As business leaders and members of our tribal communities, American Indian entrepreneurs have a unique opportunity to utilize our corporate service and wellness programs in a way that extend value to and heighten awareness of the rich heritage of our tribes and nations.

According to the U.S. Census Bureau, there were 236,967 Native-owned businesses in 2007. These businesses—which exclude enterprises owned by tribes and Alaska Native Regional or Village Corporations—generated more than $34 billion in receipts that year.

The concept is simple. As business leaders bound by Native American traditions and values, we should encourage corporate wellness and service programs that positively contribute to our tribal communities. This action achieves two lasting results:

1) We engage our collective 184,000 employees in meaningful events important to our Native American communities. Under a corporate service program, this might include a book drive for rural American Indian youth or a volunteer day at the local Indian center. Under a corporate wellness program, this might include participation in a walk that benefits a cultural center;

2) Driven by the underlying values that guide us as business leaders and members of the Native American community, we contribute to the sustainability and longevity of our traditions and culture.
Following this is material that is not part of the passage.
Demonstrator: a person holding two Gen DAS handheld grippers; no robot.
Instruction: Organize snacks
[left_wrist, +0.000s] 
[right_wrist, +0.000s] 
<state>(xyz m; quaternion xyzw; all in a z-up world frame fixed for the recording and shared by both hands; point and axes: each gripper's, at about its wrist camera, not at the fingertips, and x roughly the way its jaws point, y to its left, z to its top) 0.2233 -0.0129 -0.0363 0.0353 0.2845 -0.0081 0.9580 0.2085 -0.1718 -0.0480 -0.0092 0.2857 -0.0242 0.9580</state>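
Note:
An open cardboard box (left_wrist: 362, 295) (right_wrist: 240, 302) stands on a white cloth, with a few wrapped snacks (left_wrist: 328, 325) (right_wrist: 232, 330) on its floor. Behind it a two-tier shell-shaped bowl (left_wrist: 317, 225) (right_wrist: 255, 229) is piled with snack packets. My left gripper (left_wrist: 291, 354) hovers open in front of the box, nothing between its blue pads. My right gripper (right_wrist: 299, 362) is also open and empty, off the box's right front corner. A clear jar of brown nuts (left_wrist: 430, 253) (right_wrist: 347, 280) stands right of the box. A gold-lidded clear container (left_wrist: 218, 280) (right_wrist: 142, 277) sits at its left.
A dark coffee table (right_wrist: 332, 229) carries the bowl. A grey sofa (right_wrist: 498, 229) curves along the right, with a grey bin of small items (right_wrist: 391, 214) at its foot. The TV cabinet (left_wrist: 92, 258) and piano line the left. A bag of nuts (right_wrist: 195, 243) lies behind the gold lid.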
There exist countless organizations, museums and tribal entities dedicated entirely to preserving American Indian and Alaska Native heritage. By simply identifying these entities and planning corporate service events around them, we as Native business leaders are helping preserve the American Indian culture for generations to come.

We have the unique responsibility to honor both our corporate obligations and our tribal heritage. Through simple, yet strategic corporate service planning, we offer our employees a glimpse into our tribal culture while supporting the organizations that preserve it. It is a win-win-win for the nearly 250,000 Native-owned businesses, their employees, and the tribes and nations that most influence our business leaders.

Mr. Chavez is a member of the Pueblo of Acoma and President of Keres Consulting, Inc., a Native American-owned firm that provides federal and tribal agencies with a range of professional services. Mr. Chavez can be reached at (505) 837-2104 or tchavez@keresnm.com.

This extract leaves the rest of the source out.